GERMANY - Only 50% of German SMEs offer occupational pensions to directors, research by Kienbaum consultancy has found, and they do not anticipate this to change soon.

According to its latest survey on pension provision for German company directors, 71% of all firms offer an occupational pension scheme for management-level employees.

Among companies with up to 50 employees, only every other employer sets up a pension scheme, while the proportion rises steadily with the size of the company, reaching 91% for companies employing more than 5,000.

Christian Näser, partner at Kienbaum Management Consulting, told IPE: "This will not change in the near future as occupational pension provision is still a financial burden for smaller companies."

The Kienbaum reported noted further: "Occupational pension provision is the most important but also the most expensive additional benefit for the companies."

The statistics show that since 1980, the share of companies offering occupational pensions has decreased dramatically from 90% to 70% in 2009 and back up to 71% this year.

"Some companies struggled with their sometimes too generous pension promises and they were drastically cut back," Näser noted.

"But we see an increase of pension plans again albeit on a much lower level, in form of defined contribution schemes and sometimes not for all employees," he added.

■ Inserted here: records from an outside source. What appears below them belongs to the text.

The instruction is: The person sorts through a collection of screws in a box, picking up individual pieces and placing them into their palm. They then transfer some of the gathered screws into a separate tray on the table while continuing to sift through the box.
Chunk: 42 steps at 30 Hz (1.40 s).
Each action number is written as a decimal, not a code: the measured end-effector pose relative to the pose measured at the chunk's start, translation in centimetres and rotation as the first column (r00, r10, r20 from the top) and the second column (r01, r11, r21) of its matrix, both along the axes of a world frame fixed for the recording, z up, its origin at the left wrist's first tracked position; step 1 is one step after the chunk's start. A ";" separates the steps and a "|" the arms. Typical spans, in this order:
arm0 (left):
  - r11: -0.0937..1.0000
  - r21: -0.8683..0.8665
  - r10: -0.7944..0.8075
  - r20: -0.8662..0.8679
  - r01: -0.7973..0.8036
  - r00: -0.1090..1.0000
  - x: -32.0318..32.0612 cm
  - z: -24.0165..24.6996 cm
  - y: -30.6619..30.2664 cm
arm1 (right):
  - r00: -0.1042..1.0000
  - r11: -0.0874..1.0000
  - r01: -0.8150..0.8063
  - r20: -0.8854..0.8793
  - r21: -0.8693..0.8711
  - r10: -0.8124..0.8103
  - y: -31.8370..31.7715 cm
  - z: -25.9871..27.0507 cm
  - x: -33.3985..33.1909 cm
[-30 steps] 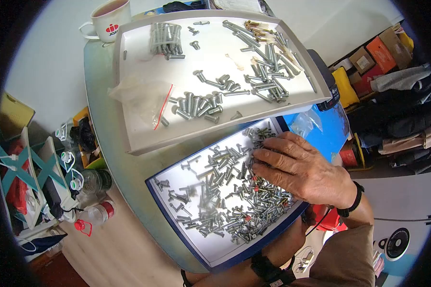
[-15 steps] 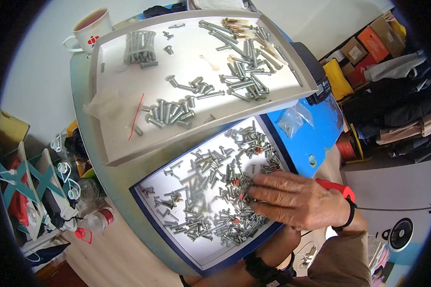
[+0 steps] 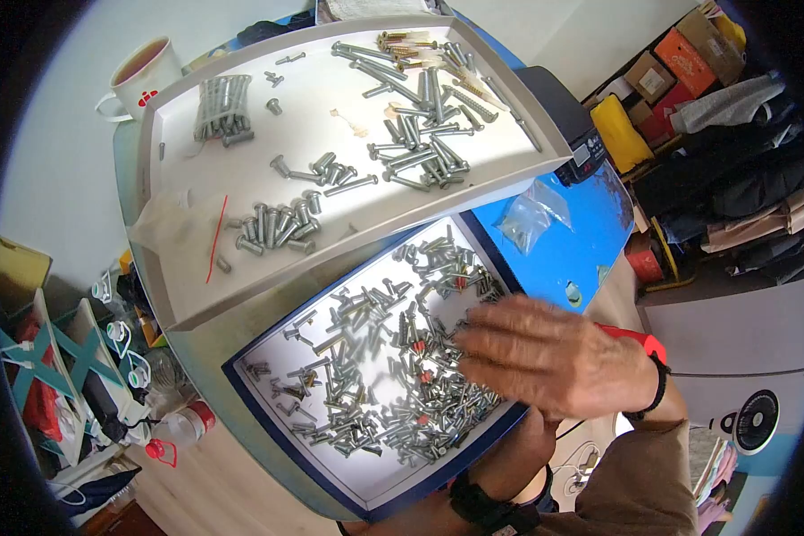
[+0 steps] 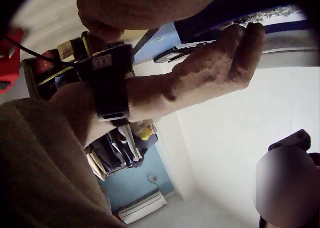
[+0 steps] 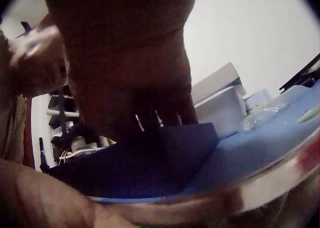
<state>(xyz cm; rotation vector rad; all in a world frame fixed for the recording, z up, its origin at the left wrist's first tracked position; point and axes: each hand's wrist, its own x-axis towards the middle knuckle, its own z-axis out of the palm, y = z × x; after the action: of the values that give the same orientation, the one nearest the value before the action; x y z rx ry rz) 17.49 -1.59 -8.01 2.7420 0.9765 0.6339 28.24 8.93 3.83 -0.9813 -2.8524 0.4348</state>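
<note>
In the head view my right hand (image 3: 558, 357) hovers low over the right side of a blue-edged shallow box (image 3: 286, 464), its fingers extended and motion-blurred. Many small screws (image 3: 411, 357) lie scattered in the box, with several red bits among them. My left hand (image 3: 536, 435) sits under the right hand at the box's near edge, mostly hidden; I cannot tell what its fingers hold. In the left wrist view part of the left hand (image 4: 145, 10) shows close up near the box's dark underside. Seen from the right wrist, the right hand (image 5: 125, 62) overlaps the box's blue wall.
A larger white tray (image 3: 214, 308) behind holds bigger bolts (image 3: 277, 223), a bag of bolts (image 3: 223, 107) and a clear bag with a red strip. A mug (image 3: 143, 76) stands back left. On the blue tabletop lies another clear bag (image 3: 531, 214), near a black device (image 3: 585, 152).
My right hand has moved from the box's far right corner toward its near right edge, uncovering screws there. The tray and box have shifted left in the head view.
</note>
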 end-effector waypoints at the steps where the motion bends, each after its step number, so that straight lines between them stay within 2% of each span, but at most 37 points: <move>1: 0.841 -0.542 0.354 0.542 -0.005 0.762 0.1 0.7 1.0 | 1.000 1.000 0.001 -0.001 0.002 -0.001 0.6 0.1 -0.3; 2: 0.638 -0.716 0.413 0.629 0.284 0.659 0.2 0.5 0.7 | 0.998 0.997 0.047 0.028 0.067 -0.049 1.3 0.1 -0.7; 3: 0.640 -0.714 0.411 0.630 0.283 0.659 0.4 -0.1 0.4 | 0.994 0.987 0.091 0.053 0.134 -0.099 1.9 0.1 -1.1; 5: 0.311 -0.823 0.408 0.567 0.475 0.716 0.9 -1.4 -0.1 | 0.990 0.983 0.097 0.088 0.157 -0.112 2.6 -0.5 -1.7; 6: 0.311 -0.824 0.409 0.565 0.473 0.716 0.9 -1.3 0.0 | 0.987 0.979 0.076 0.127 0.191 -0.102 2.8 -0.9 -2.1; 7: 0.359 -0.817 0.387 0.570 0.451 0.725 0.9 -1.2 0.0 | 0.982 0.973 0.053 0.165 0.223 -0.091 3.0 -1.1 -2.3; 11: 0.537 -0.761 0.298 0.576 0.366 0.761 0.6 -0.6 -0.2 | 0.993 0.984 0.030 0.103 0.174 -0.049 2.1 -1.6 -2.3; 14: 0.548 -0.753 0.320 0.592 0.365 0.740 0.8 -0.9 -0.5 | 0.999 0.998 -0.047 0.024 0.038 0.046 0.9 -1.3 -2.0; 17: 0.567 -0.735 0.343 0.621 0.372 0.705 1.2 -1.4 -1.0 | 0.994 0.994 -0.109 -0.003 -0.007 0.109 0.7 -0.7 -1.6; 21: 0.587 -0.719 0.367 0.646 0.372 0.669 1.2 -1.2 -0.7 | 0.999 0.998 -0.036 -0.023 0.042 0.037 2.0 -0.4 -0.9; 24: 0.613 -0.730 0.341 0.589 0.301 0.733 0.4 0.4 0.6 | 0.998 0.981 -0.038 0.062 0.192 0.026 2.9 -0.7 -1.2; 27: 0.626 -0.740 0.331 0.539 0.247 0.775 0.4 0.3 0.5 | 0.997 0.979 -0.077 0.041 0.189 0.071 2.5 -1.7 -1.5; 29: 0.313 -0.822 0.526 0.568 0.476 0.634 2.4 -2.4 -2.1 | 0.998 0.980 -0.060 0.036 0.190 0.054 2.7 -1.3 -1.4; 30: 0.311 -0.822 0.524 0.567 0.476 0.636 3.1 -3.2 -2.5 | 0.999 0.980 -0.043 0.034 0.195 0.037 2.8 -1.1 -1.3; 31: 0.104 -0.755 0.683 0.527 0.647 0.505 3.7 -4.0 -2.8 | 0.999 0.980 -0.041 0.034 0.196 0.035 3.0 -1.1 -1.2; 32: -0.070 -0.600 0.820 0.420 0.797 0.389 4.4 -4.8 -3.0 | 0.998 0.973 0.024 0.054 0.229 -0.038 3.4 -1.2 -1.3; 33: -0.068 -0.600 0.817 0.425 0.797 0.390 5.3 -5.8 -3.5 | 0.991 0.960 0.088 0.072 0.266 -0.110 3.9 -1.2 -1.4; 35: -0.151 -0.462 0.951 0.173 0.874 0.257 6.6 -7.5 -4.1 | 0.990 0.960 0.053 0.111 0.274 -0.086 4.8 -0.9 -2.0; 37: -0.115 -0.411 0.948 0.226 0.904 0.223 5.8 -5.6 -3.3 | 0.969 0.924 0.029 0.218 0.382 -0.120 5.3 -1.4 -2.7; 39: -0.081 -0.359 0.945 0.268 0.930 0.186 4.3 -3.5 -2.4 | 0.967 0.922 0.033 0.223 0.385 -0.128 5.3 -1.6 -3.1; 40: 0.075 -0.608 0.788 0.522 0.791 0.327 3.3 -2.6 -1.8 | 0.964 0.918 0.039 0.227 0.394 -0.138 5.3 -1.6 -3.2; 41: 0.306 -0.736 0.551 0.654 0.604 0.518 2.8 -2.0 -1.5 | 0.964 0.920 0.038 0.228 0.391 -0.137 5.2 -1.6 -3.2; 42: 0.306 -0.736 0.552 0.654 0.605 0.517 3.0 -1.6 -1.4 | 0.970 0.930 0.043 0.208 0.366 -0.126 5.2 -1.5 -2.9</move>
<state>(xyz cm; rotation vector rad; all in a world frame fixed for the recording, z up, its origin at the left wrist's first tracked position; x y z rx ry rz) 20.48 -3.02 -9.59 0.9665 0.6012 0.8556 25.29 14.08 2.37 -1.1344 -2.9136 -0.2207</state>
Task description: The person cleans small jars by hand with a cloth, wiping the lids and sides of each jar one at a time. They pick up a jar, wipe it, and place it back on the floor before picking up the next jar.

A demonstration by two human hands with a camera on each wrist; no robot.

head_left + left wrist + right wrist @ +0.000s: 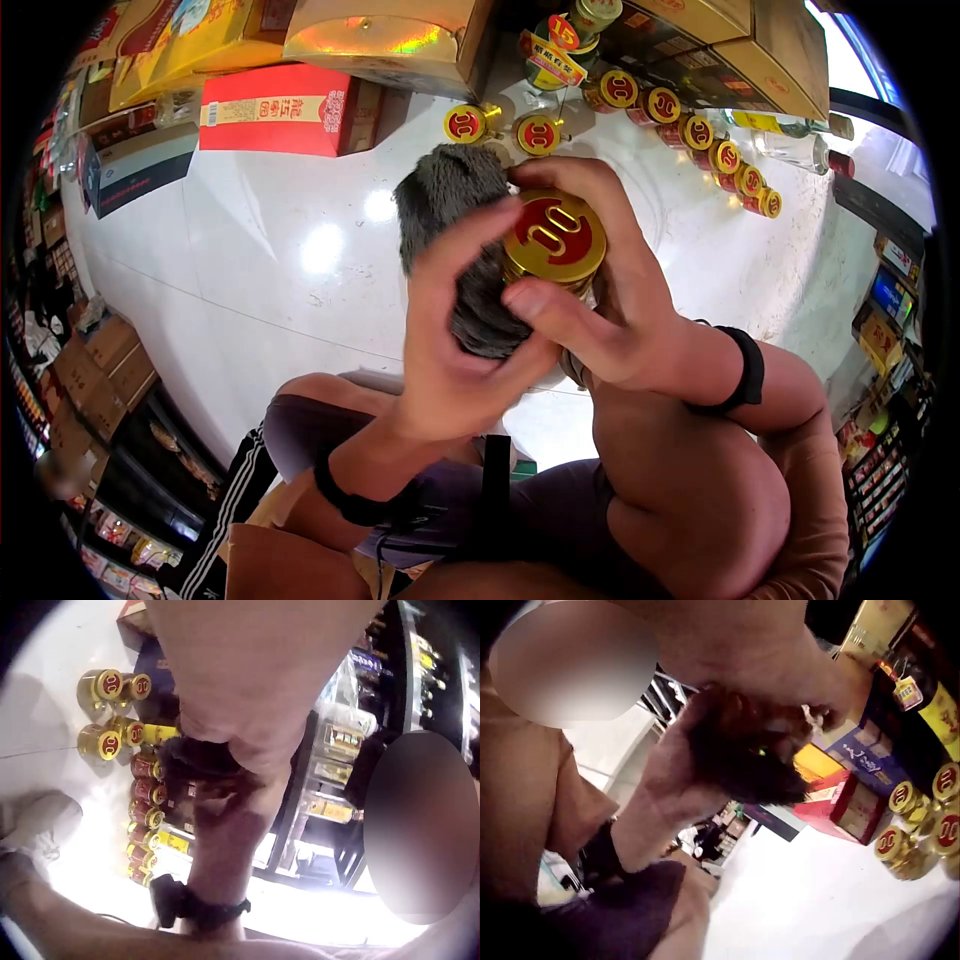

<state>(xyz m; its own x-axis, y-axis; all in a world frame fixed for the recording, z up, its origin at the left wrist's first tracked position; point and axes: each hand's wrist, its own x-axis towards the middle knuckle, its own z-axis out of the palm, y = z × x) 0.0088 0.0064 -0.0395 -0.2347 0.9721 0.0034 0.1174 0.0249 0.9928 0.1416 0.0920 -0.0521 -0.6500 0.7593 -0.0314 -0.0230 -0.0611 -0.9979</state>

In a recent joint study, Allianz Global Investors and MetallRente pointed out that medium-sized German companies had two main reasons for setting up pension plans. Of those, the most important was the legal requirement to offer a scheme to which part of the salary can be transferred if employees ask for it.

However, in second place was retention of key workers by offering  additional benefits.
The study also found that many pension plans in medium-sized companies had heavily underfunded pension liabilities, although this is expected to change with new accounting standards (BilMoG).